Donde hay temor no hay respeto, pero no en todas partes que hay temor, porque el temor presumiblemente tiene una extensión mayor que la reverencia.
La esperanza y el temor son inseparables y no hay temor sin esperanza, ni esperanza sin temor.
No hay temor en el amor, sino que el perfecto amor echa fuera el temor.
Me gustaría resumir mi temor por el futuro en una palabra: aburrido. Y ese es mi único temor: que todo lo que ha ocurrido, nada emocionante o nuevo o interesante, nunca va a volver a suceder... el futuro es sólo va a ser un gran, conforme suburbio del alma.
Por último, un buen fiscal sabe que su trabajo es hacer cumplir la ley sin temor ni favor. Asimismo, un juez de la Corte Suprema debe interpretar las leyes sin temor ni favor.
Imagínese cómo sería la sociedad malvada si el temor de Dios y el temor de la ley civil fueron ambos completamente eliminado.
La muerte no es el temor más grande que tenemos, nuestro mayor temor es tomar el riesgo de estar vivo: el riesgo de estar vivo y expresar lo que realmente somos.
No amar por temor a sufrir es como no vivir por temor a morir.
El temor inicia toda sabiduría, y quien no tiene temor, no puede saber.
La voz interior me dice que siga combatiendo contra el mundo entero, aunque me encuentre solo. Me dice que no tema a este mundo sino que avance llevando en mí nada más que el temor a Dios.
No hay amor sin temor a ofender o perder lo que se ama.
Los sentimientos de amor y temor de Dios no tienen su origen en Dios, sino en los seres humanos.
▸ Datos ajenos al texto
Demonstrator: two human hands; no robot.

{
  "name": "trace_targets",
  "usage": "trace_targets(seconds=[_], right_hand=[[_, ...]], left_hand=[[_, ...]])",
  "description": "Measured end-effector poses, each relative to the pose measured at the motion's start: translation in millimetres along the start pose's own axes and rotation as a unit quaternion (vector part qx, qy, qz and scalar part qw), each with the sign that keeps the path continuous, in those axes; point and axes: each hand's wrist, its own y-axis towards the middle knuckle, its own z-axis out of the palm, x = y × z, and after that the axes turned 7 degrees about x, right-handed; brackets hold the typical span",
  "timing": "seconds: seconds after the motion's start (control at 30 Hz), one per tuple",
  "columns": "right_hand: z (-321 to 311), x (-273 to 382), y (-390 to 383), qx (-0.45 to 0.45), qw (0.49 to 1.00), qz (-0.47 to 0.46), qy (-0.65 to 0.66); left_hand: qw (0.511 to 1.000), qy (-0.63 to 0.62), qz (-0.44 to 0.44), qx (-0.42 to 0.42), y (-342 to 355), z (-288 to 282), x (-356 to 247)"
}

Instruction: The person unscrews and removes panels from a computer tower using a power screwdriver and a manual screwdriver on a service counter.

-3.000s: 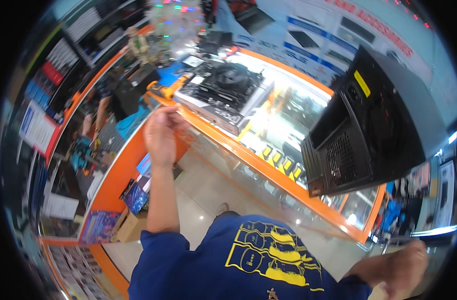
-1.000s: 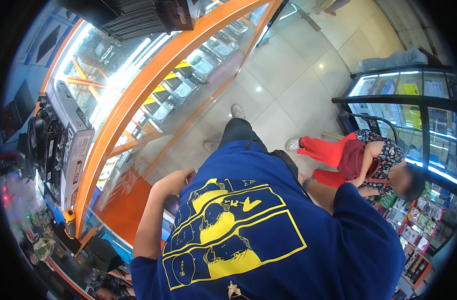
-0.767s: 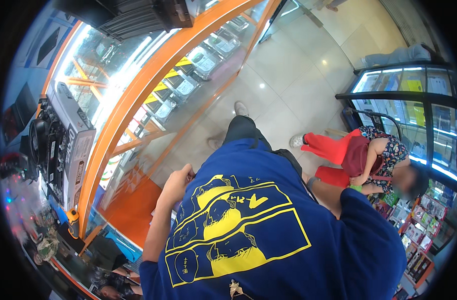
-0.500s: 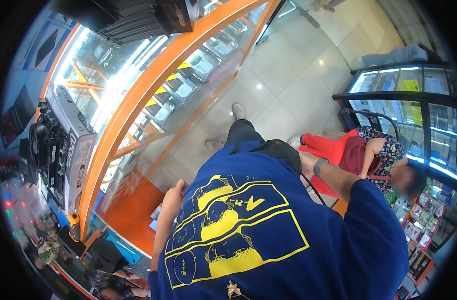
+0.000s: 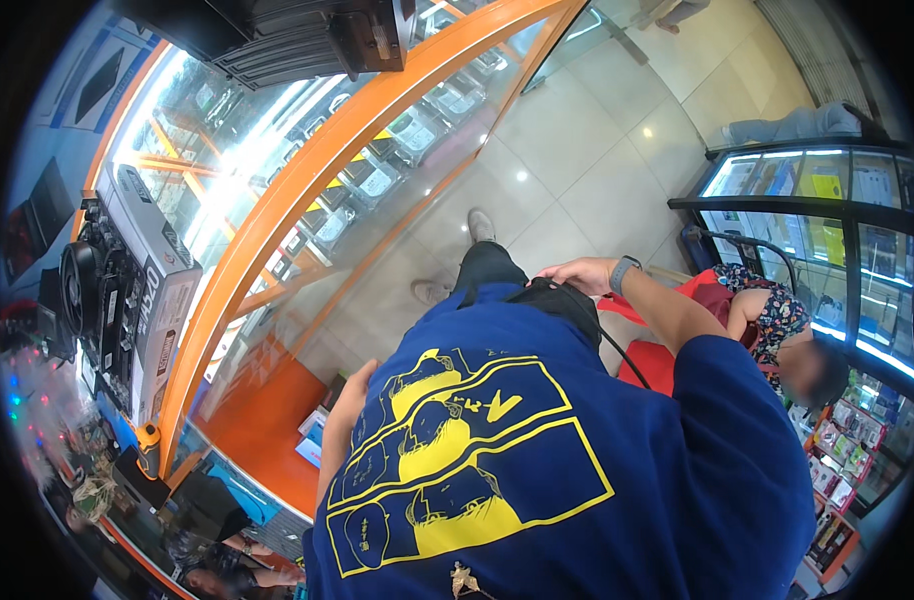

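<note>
My right hand (image 5: pixel 582 275), with a grey watch band on its wrist, is at the front of my waist. Its fingers are bent over the top edge of a black pouch (image 5: pixel 567 308), and a black cord runs down beside that pouch. On the other side, my left hand (image 5: pixel 353 390) hangs close against my blue T-shirt (image 5: pixel 507 430). Its fingers are mostly hidden by the shirt, so I cannot make out what they do.
A glass display counter with an orange frame (image 5: pixel 277 215) curves along my left, with boxed goods inside. On it stand a grey box (image 5: pixel 167 290) and a black device (image 5: pixel 307 35). A seated person in red (image 5: pixel 767 305) is at my right, beside a lit glass cabinet (image 5: pixel 807 215).
My right hand has come forward and inward from my side onto the black pouch. My left hand has drawn slightly back against the shirt.
</note>
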Motion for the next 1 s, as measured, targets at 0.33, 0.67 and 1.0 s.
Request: trace_targets(seconds=[0.33,0.67,1.0], right_hand=[[-7,-33,1,-0.187,0.975,-0.043,0.110],[38,-89,-95,0.025,0.953,0.302,-0.011],[105,-107,-68,0.144,0.932,0.329,-0.058]], left_hand=[[1.000,0.024,0.004,0.005,-8,-2,-17],[0.999,0.045,0.019,0.016,-15,1,-60],[1.000,0.007,0.007,0.003,-11,0,-64]])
Son sentimientos de frustración dirigidos por el hombre a un ser imaginario que pretende ser su padre.
El que ya no puede detenerse a maravillarse y permanecer absorto en el temor, es como si estuviera muerto; sus ojos están cerrados.
El amor es un símbolo de eternidad. La noción del tiempo desaparece, destruyendo la memoria de un principio y todo temor de un final.
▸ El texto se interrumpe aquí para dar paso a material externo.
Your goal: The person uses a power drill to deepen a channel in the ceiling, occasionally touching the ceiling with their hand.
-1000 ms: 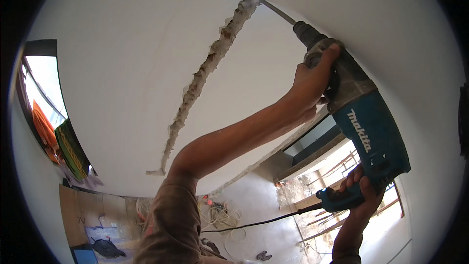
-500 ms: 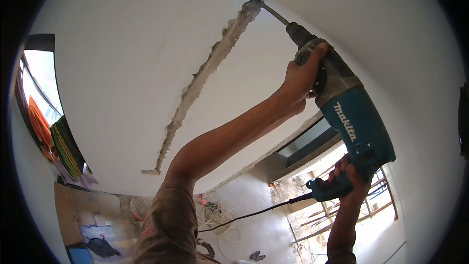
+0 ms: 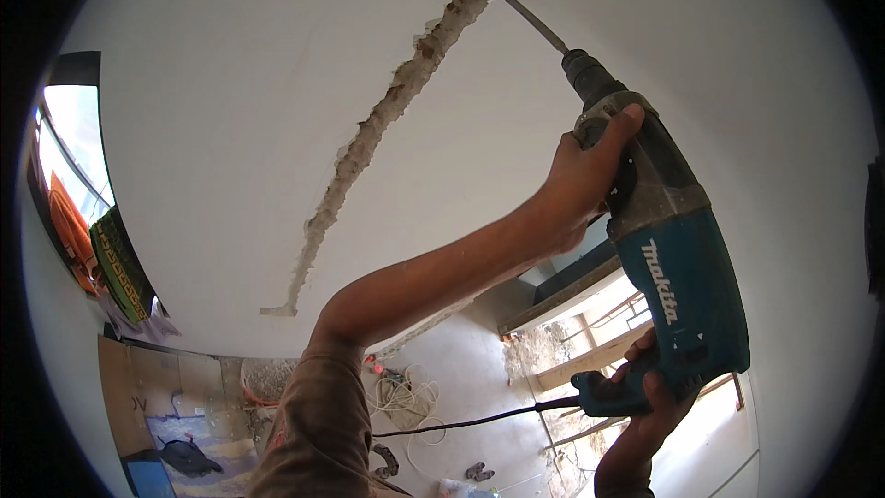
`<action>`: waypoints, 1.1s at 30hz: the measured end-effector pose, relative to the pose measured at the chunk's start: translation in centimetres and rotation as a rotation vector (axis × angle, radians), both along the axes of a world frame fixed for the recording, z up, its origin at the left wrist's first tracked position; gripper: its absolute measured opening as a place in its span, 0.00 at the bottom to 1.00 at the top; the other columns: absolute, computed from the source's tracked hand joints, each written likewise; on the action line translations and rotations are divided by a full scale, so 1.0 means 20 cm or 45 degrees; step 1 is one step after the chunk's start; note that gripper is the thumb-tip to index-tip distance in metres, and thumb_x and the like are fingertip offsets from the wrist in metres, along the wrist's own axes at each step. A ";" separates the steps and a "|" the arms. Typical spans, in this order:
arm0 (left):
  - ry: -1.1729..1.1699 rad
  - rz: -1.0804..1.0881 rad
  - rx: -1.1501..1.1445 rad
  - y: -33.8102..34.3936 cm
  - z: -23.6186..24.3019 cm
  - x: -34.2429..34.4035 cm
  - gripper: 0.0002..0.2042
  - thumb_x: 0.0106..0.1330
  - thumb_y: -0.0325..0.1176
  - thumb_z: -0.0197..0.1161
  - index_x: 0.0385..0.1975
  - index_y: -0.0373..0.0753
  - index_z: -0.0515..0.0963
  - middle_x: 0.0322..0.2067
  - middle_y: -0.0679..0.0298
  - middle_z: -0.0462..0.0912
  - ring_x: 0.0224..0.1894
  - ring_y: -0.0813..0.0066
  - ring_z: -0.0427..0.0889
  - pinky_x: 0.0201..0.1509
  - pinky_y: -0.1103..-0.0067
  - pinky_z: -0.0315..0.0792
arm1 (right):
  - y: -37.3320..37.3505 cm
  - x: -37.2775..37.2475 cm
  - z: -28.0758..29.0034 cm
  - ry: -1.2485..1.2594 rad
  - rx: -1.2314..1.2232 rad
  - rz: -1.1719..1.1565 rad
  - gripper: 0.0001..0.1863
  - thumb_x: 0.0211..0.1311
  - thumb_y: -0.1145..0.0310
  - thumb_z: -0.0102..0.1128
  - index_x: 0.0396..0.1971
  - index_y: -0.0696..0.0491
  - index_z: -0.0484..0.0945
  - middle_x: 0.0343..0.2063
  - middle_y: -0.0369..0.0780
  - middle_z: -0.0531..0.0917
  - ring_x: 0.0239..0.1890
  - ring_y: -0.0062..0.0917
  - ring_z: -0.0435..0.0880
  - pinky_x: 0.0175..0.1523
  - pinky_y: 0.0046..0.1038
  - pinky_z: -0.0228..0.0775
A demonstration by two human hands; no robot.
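A teal and black rotary hammer drill [image 3: 705,267] is raised on the right, nose pointing up and left. My left hand [image 3: 595,161] wraps around its front end, just behind the chuck, with the thumb over the top. Lower down, my right hand [image 3: 659,406] grips the rear handle, fingers curled around the trigger side. A long metal chisel bit [image 3: 536,23] sticks out of the chuck. Its tip is close to the upper end of a rough groove [image 3: 373,124] cut diagonally into the white wall [image 3: 240,129]; a small gap seems to show between tip and groove.
A black power cord [image 3: 470,422] runs left from the handle. Below lie a coiled pale cable [image 3: 419,398], a dark bag [image 3: 189,455] on blue sheeting and dark footwear [image 3: 479,472]. Orange cloth [image 3: 72,226] and green patterned cloth [image 3: 120,263] hang by a window at left.
The drill and both hands have shifted down and slightly right in view. The bit tip has come away from the groove's upper end, which now shows uncovered.
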State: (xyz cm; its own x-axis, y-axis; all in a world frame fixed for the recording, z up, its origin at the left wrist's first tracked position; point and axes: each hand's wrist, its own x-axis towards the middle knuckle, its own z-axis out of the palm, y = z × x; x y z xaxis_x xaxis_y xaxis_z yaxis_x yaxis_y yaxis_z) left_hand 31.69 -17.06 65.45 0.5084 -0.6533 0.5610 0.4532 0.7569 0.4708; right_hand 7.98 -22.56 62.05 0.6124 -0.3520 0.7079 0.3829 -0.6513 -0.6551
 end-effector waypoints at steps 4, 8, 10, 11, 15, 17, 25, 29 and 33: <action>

Nunca me atreví a ser radical cuando era joven por temor a convertirme en conservador cuando fuera mayor.
Las armas desalientan y mantienen al invasor y saqueador en el temor, y mantienen el orden en el mundo, así como la propiedad.
La fuerza y el poder del despotismo consisten enteramente en el temor a la resistencia.
El temor al mal es un principio mucho más poderoso en las acciones humanas que la perspectiva del bien.
Lo que más temes no tiene poder. Tu temor es lo que tiene el poder. Afrontar la verdad os hará verdaderamente libres.
Ni temor ni esperanza hay en un animal moribundo; un hombre espera su fin temiendo y esperando a todos.
El mayor error que puedes cometer en la vida está en el continuo temor a que puedas cometer uno.
El amor es la ausencia total de temor. El amor no hace preguntas. Su estado natural es una de extensión y expansión, no es ni comparación ni medición.
La religión en sí no es más que amor a Dios y al Hombre. El que permanece en amor permanece en Dios, dice el discípulo amado: y para estar seguro de que un hombre puede vivir en ningún lugar mejor. Se trata de que la mayoría de los hombres razonables deberían valorarse por los beneficios, lo que es más duradero. Ahora las lenguas cesarán, y la profecía fallará, y la fe se consumará a la vista, y la esperanza en el disfrute, pero el amor permanece. El amor es, de hecho, el Cielo en la Tierra, y desde el cielo arriba no sería el cielo sin ella: porque donde no hay amor, no hay miedo: pero el amor perfecto echa fuera el temor. Y, sin embargo, es natural que más temamos ofender a lo que más amamos. Lo que nos gusta, lo que nos gusta.
El amor es el emblema de la eternidad; confunde la noción del tiempo; borra toda la memoria de un principio, todo temor a un fin.
Ni temor ni esperanza de asistir a un animal moribundo, un hombre espera a su fin temiendo y esperando todos.
Es curioso cómo, desde tiempos inmemoriales, el hombre ha asociado la idea del mal con la belleza, temiendo a ella con una especie de temor fantasmal, mientras que al mismo tiempo se siente atraído por su fuerza hipnótica.
El poder es de dos tipos. Uno se obtiene por el miedo al castigo y el otro por actos de amor. El poder basado en el amor es mil veces más efectiva y permanente, entonces la derivada del temor al castigo.
Siempre hay una mezcla de temor y excitación antes de intentar canciones ante una nueva audiencia.
Para mí, la ciencia ficción trata sobre el sentido del misterio, la sensación de temor. No 'conmoción y pavor', sólo 'asombro'.
En mi familia, como en la mayoría de las familias indias de clase media que conocí cuando era pequeña, la ciencia y las matemáticas se abordaban con temor.